Without much fanfare we have just seen asmall change in UK law that will catalyse a global change in business behaviour. New regulations will make the directors of some of the world’s largest companies legally responsible to report on more than just financial performance and business strategy.
As of October 2013, all UK-based companies on the main market of the London Stock Exchange must report their global greenhouse gas emissions annually.
The UK is the first country in the world to introduce mandatory carbon reporting and the global reach of this disclosure sets this apart from myriad national schemes. Although current regulations will only apply to around 1,100 listed companies there are plans to consider extending it in 2016 to as many as 24,000 large companies.
This means boardrooms and shareholders will have to pay a lot more attention to the carbon footprint of their businesses. It will provide a new comparative metric across all companies on the market, allowing investors to assess company performance, efficiency and exposure to risk.
Of course, lots of companies already report emissions on a voluntary basis through their annual reports or with the Carbon Disclosure Project. There are a number of well-established methodologies for doing this, allowing for comparability. The most widely adopted around the world is the Greenhouse Gas Protocol Corporate Standard.
But by making emissions reporting compulsory, the UK government is pushing those businesses lagging at the moment to get ahead of the global curve. Climate change and resource scarcity are threats to the way that we do business and the way we live. A new economic world order is asserting itself, where only the sustainable will survive.
This is a huge opportunity for companies that can see beyond the burden of compliance. Measuring is the critical first step in setting meaningful targets for managing and reducing energy costs and carbon emissions, as well as helping to identify efficiencies, improve reputation and drive innovation.
And in major global economic centres it is becoming increasingly important to accurately measure emissions with the emergence of regional cap and trade schemes. The EU set up the world’s first large emissions trading scheme in 2005. Since then there have been schemes established in Australia, New Zealand, Mexico, South Korea, the state of California and the city of Tokyo. China has just set up its first pilot in Shenzen, one of seven schemes planned in the country over the next two years. And in 2015, the Australian and EU schemes will begin to link, the start of a global carbon market.
Bringing sustainability inside organisations, the environmental impact of products and services will shape the transformation that businesses will undergo if they are to survive through to the middle of the century.

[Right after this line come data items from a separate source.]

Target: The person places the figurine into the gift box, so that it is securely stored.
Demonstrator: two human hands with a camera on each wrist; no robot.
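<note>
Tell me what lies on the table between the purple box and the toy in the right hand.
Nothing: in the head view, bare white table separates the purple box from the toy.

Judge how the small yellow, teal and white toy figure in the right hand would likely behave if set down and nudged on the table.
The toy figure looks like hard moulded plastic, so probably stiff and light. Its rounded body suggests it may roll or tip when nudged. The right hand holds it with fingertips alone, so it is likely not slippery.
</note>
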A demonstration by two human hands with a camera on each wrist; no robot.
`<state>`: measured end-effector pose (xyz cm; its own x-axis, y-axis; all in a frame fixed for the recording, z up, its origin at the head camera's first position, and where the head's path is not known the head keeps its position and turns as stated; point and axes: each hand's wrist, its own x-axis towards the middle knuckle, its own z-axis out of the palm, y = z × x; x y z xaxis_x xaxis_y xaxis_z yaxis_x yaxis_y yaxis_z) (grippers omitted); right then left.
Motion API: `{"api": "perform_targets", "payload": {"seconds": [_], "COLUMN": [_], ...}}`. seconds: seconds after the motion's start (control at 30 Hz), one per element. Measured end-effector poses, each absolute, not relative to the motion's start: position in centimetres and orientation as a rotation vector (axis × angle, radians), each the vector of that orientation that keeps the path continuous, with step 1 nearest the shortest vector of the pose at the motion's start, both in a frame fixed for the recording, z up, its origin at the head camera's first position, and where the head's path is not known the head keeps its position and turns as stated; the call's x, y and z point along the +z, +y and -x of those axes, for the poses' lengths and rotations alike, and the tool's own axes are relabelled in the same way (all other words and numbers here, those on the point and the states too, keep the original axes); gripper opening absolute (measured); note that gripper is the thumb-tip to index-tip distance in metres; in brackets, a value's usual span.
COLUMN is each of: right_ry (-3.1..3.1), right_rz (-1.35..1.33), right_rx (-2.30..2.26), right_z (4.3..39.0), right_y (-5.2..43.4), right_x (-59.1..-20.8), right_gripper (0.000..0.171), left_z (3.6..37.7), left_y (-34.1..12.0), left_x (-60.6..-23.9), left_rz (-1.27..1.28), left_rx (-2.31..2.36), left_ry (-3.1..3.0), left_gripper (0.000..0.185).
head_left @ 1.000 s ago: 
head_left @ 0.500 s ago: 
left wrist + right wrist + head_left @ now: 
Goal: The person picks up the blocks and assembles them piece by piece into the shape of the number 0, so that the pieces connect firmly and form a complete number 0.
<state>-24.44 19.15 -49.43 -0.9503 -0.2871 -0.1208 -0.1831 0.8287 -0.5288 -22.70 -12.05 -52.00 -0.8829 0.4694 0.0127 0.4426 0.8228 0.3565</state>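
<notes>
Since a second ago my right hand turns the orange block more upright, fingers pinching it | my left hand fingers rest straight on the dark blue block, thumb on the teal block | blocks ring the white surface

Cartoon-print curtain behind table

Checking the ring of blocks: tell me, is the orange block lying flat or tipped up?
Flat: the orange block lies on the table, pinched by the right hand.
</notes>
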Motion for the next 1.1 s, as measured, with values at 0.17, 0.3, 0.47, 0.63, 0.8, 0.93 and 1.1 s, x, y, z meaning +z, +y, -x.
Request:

As resource and energy demand will continue to increase, the companies that will survive and thrive are those that understand their environmental impact and how to minimise it.
Consumers, particularly in younger demographics and emerging economies, respond favourably to responsible brands. And businesses have started taking far more care in selecting suppliers that share their environmental values and are able to demonstrate it.
It’s an opportunity - reporting emissions shouldn’t be seen as compliance issue, it is an essential part of building a resilient, sustainable and successful business in the twenty-first century.